Figure 2 Groups of settings within a baseline.
The real power of the Microsoft Security Compliance Manager comes in the visualizations it creates for these baselines. Take a look at Figure 2’s zoomed-in view from Figure 1. You can see the security baseline Win7-EC-Desktop 1.0. This one represents the Enterprise Client security recommendations for Windows 7 and includes a range of configuration changes controlled through Group Policy.
Figure 3 Individual baseline configurations.
Click on any of the settings groups in Figure 2 to see a list of the individual baseline configurations in Local Policies\Security Options, as shown in Figure 3. You can see the default settings alongside the Microsoft suggested settings. The column on the right shows any changes you’ve made to the baseline to customize it for your environment.
This type of customization brings to light one of the more-challenging activities associated with security policy management: tailoring default recommendations for your specific needs. You may recognize that Microsoft recommendations (or those handed down from government agencies) don’t necessarily fit your environment’s needs. Perhaps Microsoft policy shuts a firewall port you need to keep open, or your auditing requirements are more stringent than a default baseline. In any of these cases, managing the differences between a supplied baseline and the one you need can be a challenge.
Figure 4 Editing a security setting in a baseline.
The Microsoft Security Compliance Manager can help you manage those differences. Right-clicking any imported baseline and selecting Customize | Duplicate creates a standard baseline copy that you can then edit to suit your needs. Selecting a setting in this editable copy and choosing the Definition tab gives you a place to customize the policy (see Figure 4).

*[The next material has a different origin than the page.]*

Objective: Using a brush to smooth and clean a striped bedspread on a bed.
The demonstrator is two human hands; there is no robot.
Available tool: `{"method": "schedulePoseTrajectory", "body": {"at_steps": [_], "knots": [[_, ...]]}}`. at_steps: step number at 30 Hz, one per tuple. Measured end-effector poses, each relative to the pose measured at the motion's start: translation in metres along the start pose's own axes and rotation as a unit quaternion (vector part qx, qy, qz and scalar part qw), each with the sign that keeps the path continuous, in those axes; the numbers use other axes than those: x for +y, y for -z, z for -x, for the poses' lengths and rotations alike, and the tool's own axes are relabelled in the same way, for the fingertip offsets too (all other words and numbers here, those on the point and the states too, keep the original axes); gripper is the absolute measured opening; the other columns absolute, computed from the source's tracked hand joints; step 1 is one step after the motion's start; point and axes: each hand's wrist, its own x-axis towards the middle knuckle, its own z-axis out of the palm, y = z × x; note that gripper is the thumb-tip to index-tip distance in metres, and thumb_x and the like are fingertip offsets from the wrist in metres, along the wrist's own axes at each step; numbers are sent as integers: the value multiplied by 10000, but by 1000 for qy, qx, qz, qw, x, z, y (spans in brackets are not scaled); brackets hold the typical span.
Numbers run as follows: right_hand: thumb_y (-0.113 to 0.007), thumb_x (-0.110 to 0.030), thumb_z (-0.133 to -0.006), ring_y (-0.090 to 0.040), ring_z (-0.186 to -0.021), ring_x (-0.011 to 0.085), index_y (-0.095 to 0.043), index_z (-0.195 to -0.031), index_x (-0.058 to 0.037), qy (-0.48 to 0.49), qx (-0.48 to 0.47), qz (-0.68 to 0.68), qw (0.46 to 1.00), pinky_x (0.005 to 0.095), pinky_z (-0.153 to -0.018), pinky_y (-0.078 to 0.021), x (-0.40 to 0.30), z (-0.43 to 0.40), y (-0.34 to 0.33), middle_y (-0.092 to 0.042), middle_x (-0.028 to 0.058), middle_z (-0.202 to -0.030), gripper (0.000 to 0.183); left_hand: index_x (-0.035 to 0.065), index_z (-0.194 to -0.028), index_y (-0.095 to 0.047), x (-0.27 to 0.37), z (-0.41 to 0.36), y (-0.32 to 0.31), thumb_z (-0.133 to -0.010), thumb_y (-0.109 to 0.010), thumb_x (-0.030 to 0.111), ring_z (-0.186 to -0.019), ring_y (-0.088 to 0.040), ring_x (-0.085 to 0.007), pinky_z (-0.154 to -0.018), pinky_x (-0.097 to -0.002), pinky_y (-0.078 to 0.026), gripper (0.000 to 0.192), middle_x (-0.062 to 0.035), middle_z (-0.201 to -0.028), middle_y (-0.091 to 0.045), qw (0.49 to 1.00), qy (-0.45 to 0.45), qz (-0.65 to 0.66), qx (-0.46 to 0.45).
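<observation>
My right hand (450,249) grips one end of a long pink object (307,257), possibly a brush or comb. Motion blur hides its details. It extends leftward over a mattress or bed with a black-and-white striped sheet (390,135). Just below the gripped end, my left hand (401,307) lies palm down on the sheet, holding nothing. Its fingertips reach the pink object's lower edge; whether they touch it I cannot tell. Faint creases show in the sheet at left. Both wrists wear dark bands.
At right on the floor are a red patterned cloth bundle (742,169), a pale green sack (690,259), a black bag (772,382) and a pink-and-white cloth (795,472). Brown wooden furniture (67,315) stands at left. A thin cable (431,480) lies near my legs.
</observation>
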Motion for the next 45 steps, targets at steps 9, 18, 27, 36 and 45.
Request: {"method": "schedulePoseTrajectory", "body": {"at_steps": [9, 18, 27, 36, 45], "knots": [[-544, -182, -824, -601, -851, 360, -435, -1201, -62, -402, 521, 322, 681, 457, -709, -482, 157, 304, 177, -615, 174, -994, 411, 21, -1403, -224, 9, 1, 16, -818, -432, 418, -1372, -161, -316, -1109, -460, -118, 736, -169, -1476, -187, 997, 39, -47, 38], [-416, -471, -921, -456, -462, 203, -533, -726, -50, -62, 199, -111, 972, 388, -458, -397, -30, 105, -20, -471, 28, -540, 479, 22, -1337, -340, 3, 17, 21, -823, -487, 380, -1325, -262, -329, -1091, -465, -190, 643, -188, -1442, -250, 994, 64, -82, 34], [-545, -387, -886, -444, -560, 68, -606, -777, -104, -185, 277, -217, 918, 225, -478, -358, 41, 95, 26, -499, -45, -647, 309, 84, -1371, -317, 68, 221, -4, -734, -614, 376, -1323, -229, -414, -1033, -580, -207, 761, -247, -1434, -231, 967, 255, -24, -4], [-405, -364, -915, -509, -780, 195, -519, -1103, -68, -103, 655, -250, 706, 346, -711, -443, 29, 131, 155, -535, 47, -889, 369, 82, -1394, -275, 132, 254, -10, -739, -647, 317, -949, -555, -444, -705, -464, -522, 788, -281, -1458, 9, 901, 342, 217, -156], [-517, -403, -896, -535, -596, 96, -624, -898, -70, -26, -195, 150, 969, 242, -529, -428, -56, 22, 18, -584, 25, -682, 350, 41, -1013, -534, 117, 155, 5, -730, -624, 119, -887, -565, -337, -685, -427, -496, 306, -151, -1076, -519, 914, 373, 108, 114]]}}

Figure 5 Comparing two policies.
Once you’ve made your own customizations to a policy, compare the resulting policy against another by right-clicking the policy and choosing Manage | Compare. In the subsequent screen, select a second policy against which you can compare yours. The tool completes the comparison and shows you a screen similar to Figure 5. Here you’ll see how Contoso.com’s baseline has one policy setting that is different from the Microsoft Win7-EC-Desktop baseline.
Once you’ve completed your customization, you can publish any policies within the interface, making them read-only and preserving their settings. When your policies are ready to deploy, export them in file formats that Group Policy, DCM,or any tool that supports the U.S. government’s SCAP protocol can import.
This tiny but impressive freeware tool really does help with the occasionally complicated process of security baseline management. While it’s not designed to actually manage policy enforcing—that’s a task for other solutions like SCCM, Group Policy or third-party solutions—it does provide a handy desktop for visualizing, editing and comparing the baselines you need to deploy.
It reminds me that I haven’t talked with my former manager from that old job. I wonder how she’s doing with her own baselines, now that the technology to truly enforce them has really caught up.